ABOUT THIS EXERCISE
Return the data below exactly, please, but drop the pictures.

GIVEN INFORMATION
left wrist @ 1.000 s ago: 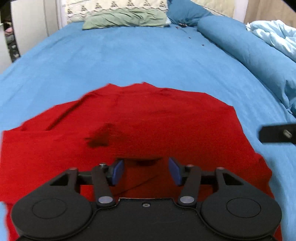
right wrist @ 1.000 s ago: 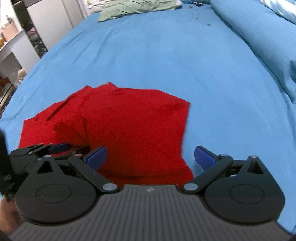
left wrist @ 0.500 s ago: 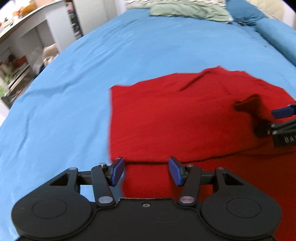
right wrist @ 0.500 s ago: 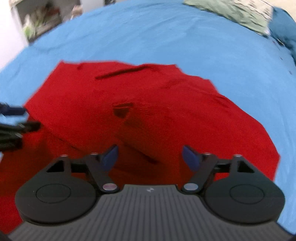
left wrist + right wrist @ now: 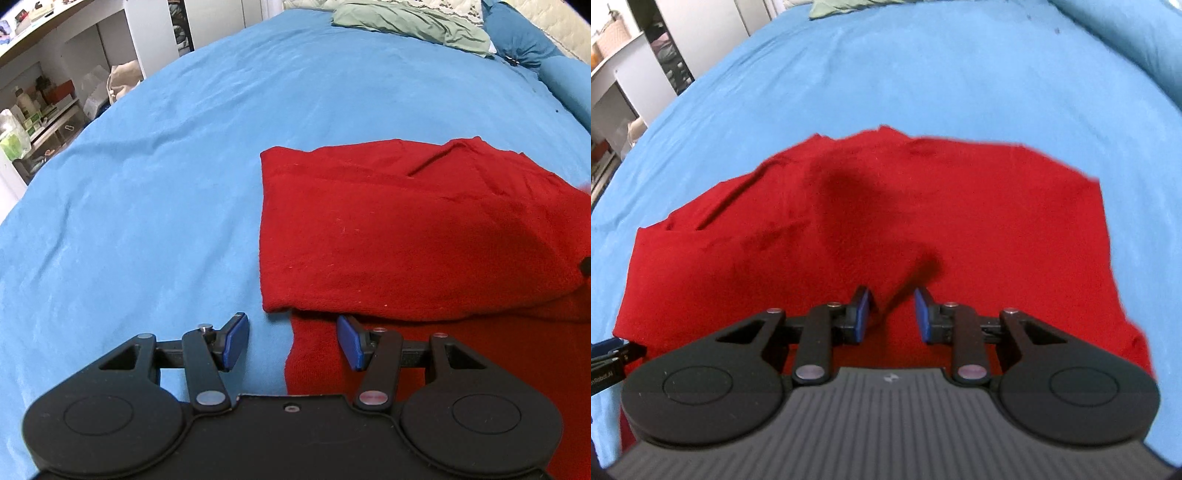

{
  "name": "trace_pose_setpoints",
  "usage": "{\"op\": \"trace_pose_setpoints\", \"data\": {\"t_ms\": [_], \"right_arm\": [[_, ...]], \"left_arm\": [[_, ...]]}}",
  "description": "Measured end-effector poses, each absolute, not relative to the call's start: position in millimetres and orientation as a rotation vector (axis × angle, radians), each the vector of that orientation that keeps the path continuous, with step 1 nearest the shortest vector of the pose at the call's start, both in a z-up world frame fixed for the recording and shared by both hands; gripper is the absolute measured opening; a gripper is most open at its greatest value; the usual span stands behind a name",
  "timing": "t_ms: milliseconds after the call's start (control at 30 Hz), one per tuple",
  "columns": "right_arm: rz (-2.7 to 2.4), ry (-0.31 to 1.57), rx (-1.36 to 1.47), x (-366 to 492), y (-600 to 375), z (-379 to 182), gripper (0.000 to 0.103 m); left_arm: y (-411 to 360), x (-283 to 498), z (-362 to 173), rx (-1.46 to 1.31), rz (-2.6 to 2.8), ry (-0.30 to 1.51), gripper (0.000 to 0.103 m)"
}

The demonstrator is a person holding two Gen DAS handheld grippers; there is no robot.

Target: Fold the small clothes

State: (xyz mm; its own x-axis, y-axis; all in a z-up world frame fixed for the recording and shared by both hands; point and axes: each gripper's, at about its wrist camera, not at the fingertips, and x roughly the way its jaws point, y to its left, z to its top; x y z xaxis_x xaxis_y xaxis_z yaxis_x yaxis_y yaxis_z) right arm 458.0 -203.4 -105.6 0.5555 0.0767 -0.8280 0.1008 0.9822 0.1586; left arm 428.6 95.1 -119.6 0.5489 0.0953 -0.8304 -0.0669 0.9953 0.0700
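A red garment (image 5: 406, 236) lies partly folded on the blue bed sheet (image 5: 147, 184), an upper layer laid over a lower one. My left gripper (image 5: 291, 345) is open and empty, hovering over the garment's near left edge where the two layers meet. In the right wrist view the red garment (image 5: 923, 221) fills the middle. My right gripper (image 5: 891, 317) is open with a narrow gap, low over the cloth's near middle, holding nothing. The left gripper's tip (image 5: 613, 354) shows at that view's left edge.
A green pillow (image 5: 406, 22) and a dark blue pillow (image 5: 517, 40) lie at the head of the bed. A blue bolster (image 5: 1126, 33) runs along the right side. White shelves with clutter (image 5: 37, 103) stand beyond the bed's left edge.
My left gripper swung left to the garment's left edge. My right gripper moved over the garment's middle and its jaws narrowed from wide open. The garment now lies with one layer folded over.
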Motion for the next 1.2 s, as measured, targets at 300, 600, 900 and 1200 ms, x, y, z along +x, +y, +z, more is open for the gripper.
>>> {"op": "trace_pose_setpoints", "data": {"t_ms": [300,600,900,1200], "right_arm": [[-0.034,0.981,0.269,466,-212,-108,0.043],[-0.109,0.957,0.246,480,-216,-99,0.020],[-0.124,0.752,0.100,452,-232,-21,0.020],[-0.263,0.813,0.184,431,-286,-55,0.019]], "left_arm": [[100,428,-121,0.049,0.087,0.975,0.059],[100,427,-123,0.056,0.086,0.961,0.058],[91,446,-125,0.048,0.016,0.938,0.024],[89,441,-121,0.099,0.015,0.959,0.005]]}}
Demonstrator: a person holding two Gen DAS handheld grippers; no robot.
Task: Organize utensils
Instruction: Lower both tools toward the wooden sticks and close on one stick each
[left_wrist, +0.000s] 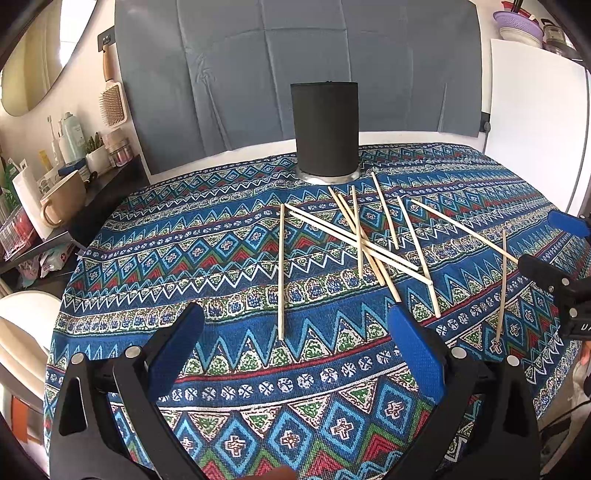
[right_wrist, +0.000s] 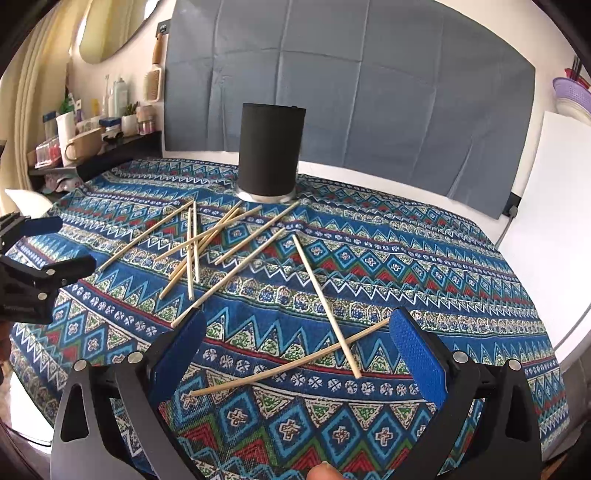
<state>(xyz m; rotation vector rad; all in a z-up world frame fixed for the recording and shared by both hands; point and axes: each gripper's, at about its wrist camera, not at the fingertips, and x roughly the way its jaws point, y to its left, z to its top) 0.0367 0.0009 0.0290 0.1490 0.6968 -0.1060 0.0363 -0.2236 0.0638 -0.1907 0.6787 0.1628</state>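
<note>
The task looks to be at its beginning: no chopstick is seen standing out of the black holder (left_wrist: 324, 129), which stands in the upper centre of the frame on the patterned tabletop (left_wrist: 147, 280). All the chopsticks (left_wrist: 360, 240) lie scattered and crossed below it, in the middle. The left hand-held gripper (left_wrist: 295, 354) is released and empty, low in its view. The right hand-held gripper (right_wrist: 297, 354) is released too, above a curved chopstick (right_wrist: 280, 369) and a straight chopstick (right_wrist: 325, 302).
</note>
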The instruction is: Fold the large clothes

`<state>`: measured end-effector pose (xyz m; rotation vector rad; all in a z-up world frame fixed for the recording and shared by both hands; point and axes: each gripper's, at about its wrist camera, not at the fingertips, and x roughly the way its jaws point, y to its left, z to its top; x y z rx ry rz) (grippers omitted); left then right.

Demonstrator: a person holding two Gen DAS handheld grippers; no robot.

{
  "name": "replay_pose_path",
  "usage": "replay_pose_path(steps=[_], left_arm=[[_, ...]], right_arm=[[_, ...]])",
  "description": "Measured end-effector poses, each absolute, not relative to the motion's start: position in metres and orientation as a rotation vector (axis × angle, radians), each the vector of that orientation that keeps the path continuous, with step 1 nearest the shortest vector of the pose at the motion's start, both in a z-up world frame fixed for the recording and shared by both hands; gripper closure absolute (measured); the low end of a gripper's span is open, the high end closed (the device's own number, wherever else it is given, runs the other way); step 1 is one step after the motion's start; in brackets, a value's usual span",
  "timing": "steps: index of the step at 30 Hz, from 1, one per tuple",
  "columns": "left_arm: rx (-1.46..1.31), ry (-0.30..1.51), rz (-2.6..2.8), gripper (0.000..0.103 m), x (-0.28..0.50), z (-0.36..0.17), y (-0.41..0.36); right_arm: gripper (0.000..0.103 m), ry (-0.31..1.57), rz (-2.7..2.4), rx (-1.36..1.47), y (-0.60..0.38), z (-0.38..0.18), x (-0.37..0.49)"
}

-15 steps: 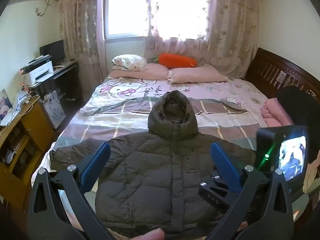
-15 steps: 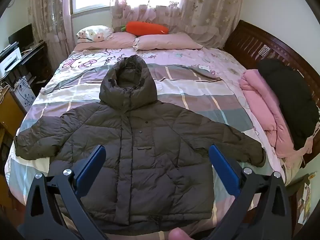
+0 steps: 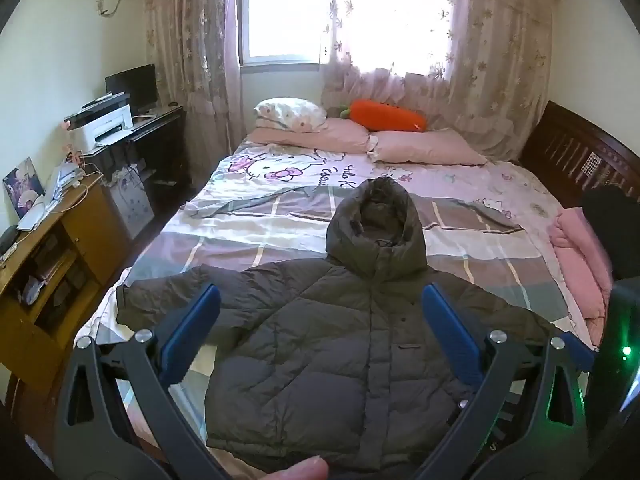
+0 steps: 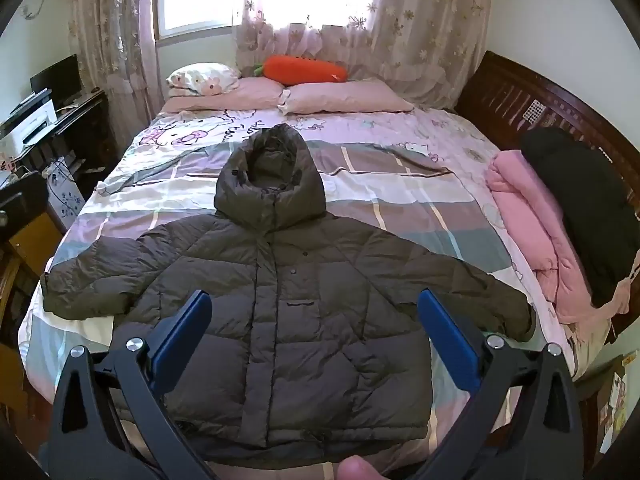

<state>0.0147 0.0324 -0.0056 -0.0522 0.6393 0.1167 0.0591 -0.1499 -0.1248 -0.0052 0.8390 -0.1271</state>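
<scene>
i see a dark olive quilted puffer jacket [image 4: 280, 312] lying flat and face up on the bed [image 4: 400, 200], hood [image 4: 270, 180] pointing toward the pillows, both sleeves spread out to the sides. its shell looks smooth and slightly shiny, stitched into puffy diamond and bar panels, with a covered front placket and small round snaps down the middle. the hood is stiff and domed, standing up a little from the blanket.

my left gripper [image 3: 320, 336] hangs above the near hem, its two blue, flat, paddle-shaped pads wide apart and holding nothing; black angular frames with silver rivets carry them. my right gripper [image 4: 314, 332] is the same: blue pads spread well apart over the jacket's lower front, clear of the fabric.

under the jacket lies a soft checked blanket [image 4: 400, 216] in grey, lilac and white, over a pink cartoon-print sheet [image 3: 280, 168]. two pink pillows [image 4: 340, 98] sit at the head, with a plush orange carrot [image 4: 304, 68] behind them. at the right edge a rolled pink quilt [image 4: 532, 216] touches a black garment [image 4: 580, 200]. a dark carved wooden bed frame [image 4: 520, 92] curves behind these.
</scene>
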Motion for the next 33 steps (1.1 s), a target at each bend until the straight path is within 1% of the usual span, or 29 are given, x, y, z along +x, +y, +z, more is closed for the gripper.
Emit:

RESULT FOR THIS TASK
left wrist @ 1.000 s ago: 
right wrist @ 1.000 s ago: 
left wrist @ 0.500 s ago: 
right wrist @ 0.500 s ago: 
left wrist + right wrist @ now: 

{
  "name": "trace_pose_setpoints",
  "usage": "{\"op\": \"trace_pose_setpoints\", \"data\": {\"t_ms\": [_], \"right_arm\": [[_, ...]], \"left_arm\": [[_, ...]]}}",
  "description": "Measured end-effector poses, each absolute, not relative to the call's start: position in millimetres and orientation as a rotation vector (axis × angle, radians), each the vector of that orientation that keeps the path continuous, with step 1 nearest the shortest vector of the pose at the call's start, both in a z-up world frame fixed for the recording and shared by both hands; gripper is the absolute measured opening; a gripper is most open at its greatest value; the usual span stands behind a name",
  "timing": "t_ms: milliseconds after the call's start (control at 30 Hz), one per tuple",
  "columns": "right_arm: rz (-2.7 to 2.4), ry (-0.31 to 1.57), rx (-1.36 to 1.47), x (-366 to 492), y (-600 to 375), z (-379 to 182), gripper (0.000 to 0.103 m); left_arm: y (-411 to 360), x (-283 to 498), z (-362 to 173), rx (-1.46 to 1.31), rz (-2.6 to 2.8), ry (-0.30 to 1.51), gripper (0.000 to 0.103 m)"
}

The demonstrator is a person holding two Gen DAS handheld grippers; there is no robot.

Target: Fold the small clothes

State: (xyz mm; its own x-axis, y-axis; all in a z-up world frame fixed for the recording and shared by both hands; point and axes: each gripper's, at about its wrist camera, not at the fingertips, and x roughly the way its jaws point, y to its left, z to its top; x y z xaxis_x xaxis_y xaxis_z yaxis_x yaxis_y yaxis_z) right arm 458.0 -203.4 -105.6 0.5555 0.0767 -0.8280 0.1008 0.9822 0.1586; left arm 428.6 95.1 -119.6 0.5489 0.0953 -0.8304 -0.0669 0.9953 0.0700
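A red garment (image 5: 406, 236) lies partly folded on the blue bed sheet (image 5: 147, 184), an upper layer laid over a lower one. My left gripper (image 5: 291, 345) is open and empty, hovering over the garment's near left edge where the two layers meet. In the right wrist view the red garment (image 5: 923, 221) fills the middle. My right gripper (image 5: 891, 317) is open with a narrow gap, low over the cloth's near middle, holding nothing. The left gripper's tip (image 5: 613, 354) shows at that view's left edge.
A green pillow (image 5: 406, 22) and a dark blue pillow (image 5: 517, 40) lie at the head of the bed. A blue bolster (image 5: 1126, 33) runs along the right side. White shelves with clutter (image 5: 37, 103) stand beyond the bed's left edge.
My left gripper swung left to the garment's left edge. My right gripper moved over the garment's middle and its jaws narrowed from wide open. The garment now lies with one layer folded over.
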Motion for the next 1.2 s, as measured, targets at 300, 600, 900 and 1200 ms, x, y, z along +x, +y, +z, more is open for the gripper.
>>> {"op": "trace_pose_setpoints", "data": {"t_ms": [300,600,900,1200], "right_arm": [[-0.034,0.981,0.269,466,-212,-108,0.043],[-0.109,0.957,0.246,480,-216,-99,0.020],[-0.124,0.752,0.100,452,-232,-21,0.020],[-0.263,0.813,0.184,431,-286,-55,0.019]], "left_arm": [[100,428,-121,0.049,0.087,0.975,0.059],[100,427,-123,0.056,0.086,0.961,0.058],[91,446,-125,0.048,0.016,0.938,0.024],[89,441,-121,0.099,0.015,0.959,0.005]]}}
Demonstrator: a person holding two Gen DAS handheld grippers; no robot.
Task: Organize utensils
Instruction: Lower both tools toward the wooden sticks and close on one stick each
[left_wrist, +0.000s] 
[right_wrist, +0.000s] 
<state>(xyz m; rotation vector rad; all in a z-up world frame fixed for the recording and shared by both hands; point and axes: each gripper's, at about its wrist camera, not at the fingertips, and x roughly the way its jaws point, y to its left, z to its top) 0.0367 0.0009 0.0290 0.1490 0.6968 -0.1060 0.0363 -0.2236 0.0638 -0.1907 0.6787 0.1628</state>
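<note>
The task looks to be at its beginning: no chopstick is seen standing out of the black holder (left_wrist: 324, 129), which stands in the upper centre of the frame on the patterned tabletop (left_wrist: 147, 280). All the chopsticks (left_wrist: 360, 240) lie scattered and crossed below it, in the middle. The left hand-held gripper (left_wrist: 295, 354) is released and empty, low in its view. The right hand-held gripper (right_wrist: 297, 354) is released too, above a curved chopstick (right_wrist: 280, 369) and a straight chopstick (right_wrist: 325, 302).
</note>
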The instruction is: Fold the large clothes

`<state>`: measured end-effector pose (xyz m; rotation vector rad; all in a z-up world frame fixed for the recording and shared by both hands; point and axes: each gripper's, at about its wrist camera, not at the fingertips, and x roughly the way its jaws point, y to its left, z to its top; x y z rx ry rz) (grippers omitted); left then right.

Demonstrator: a person holding two Gen DAS handheld grippers; no robot.

{
  "name": "replay_pose_path",
  "usage": "replay_pose_path(steps=[_], left_arm=[[_, ...]], right_arm=[[_, ...]])",
  "description": "Measured end-effector poses, each absolute, not relative to the motion's start: position in metres and orientation as a rotation vector (axis × angle, radians), each the vector of that orientation that keeps the path continuous, with step 1 nearest the shortest vector of the pose at the motion's start, both in a z-up world frame fixed for the recording and shared by both hands; gripper closure absolute (measured); the low end of a gripper's span is open, the high end closed (the device's own number, wherever else it is given, runs the other way); step 1 is one step after the motion's start; in brackets, a value's usual span",
  "timing": "steps: index of the step at 30 Hz, from 1, one per tuple",
  "columns": "left_arm: rx (-1.46..1.31), ry (-0.30..1.51), rz (-2.6..2.8), gripper (0.000..0.103 m), x (-0.28..0.50), z (-0.36..0.17), y (-0.41..0.36); right_arm: gripper (0.000..0.103 m), ry (-0.31..1.57), rz (-2.7..2.4), rx (-1.36..1.47), y (-0.60..0.38), z (-0.38..0.18), x (-0.37..0.49)"
}

-15 steps: 
-15 steps: 
+0 steps: 
+0 steps: 

<state>0.0147 0.0324 -0.0056 -0.0522 0.6393 0.1167 0.0591 -0.1499 -0.1248 -0.0052 0.8390 -0.1271</state>
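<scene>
i see a dark olive quilted puffer jacket [image 4: 280, 312] lying flat and face up on the bed [image 4: 400, 200], hood [image 4: 270, 180] pointing toward the pillows, both sleeves spread out to the sides. its shell looks smooth and slightly shiny, stitched into puffy diamond and bar panels, with a covered front placket and small round snaps down the middle. the hood is stiff and domed, standing up a little from the blanket.

my left gripper [image 3: 320, 336] hangs above the near hem, its two blue, flat, paddle-shaped pads wide apart and holding nothing; black angular frames with silver rivets carry them. my right gripper [image 4: 314, 332] is the same: blue pads spread well apart over the jacket's lower front, clear of the fabric.

under the jacket lies a soft checked blanket [image 4: 400, 216] in grey, lilac and white, over a pink cartoon-print sheet [image 3: 280, 168]. two pink pillows [image 4: 340, 98] sit at the head, with a plush orange carrot [image 4: 304, 68] behind them. at the right edge a rolled pink quilt [image 4: 532, 216] touches a black garment [image 4: 580, 200]. a dark carved wooden bed frame [image 4: 520, 92] curves behind these.
</scene>
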Motion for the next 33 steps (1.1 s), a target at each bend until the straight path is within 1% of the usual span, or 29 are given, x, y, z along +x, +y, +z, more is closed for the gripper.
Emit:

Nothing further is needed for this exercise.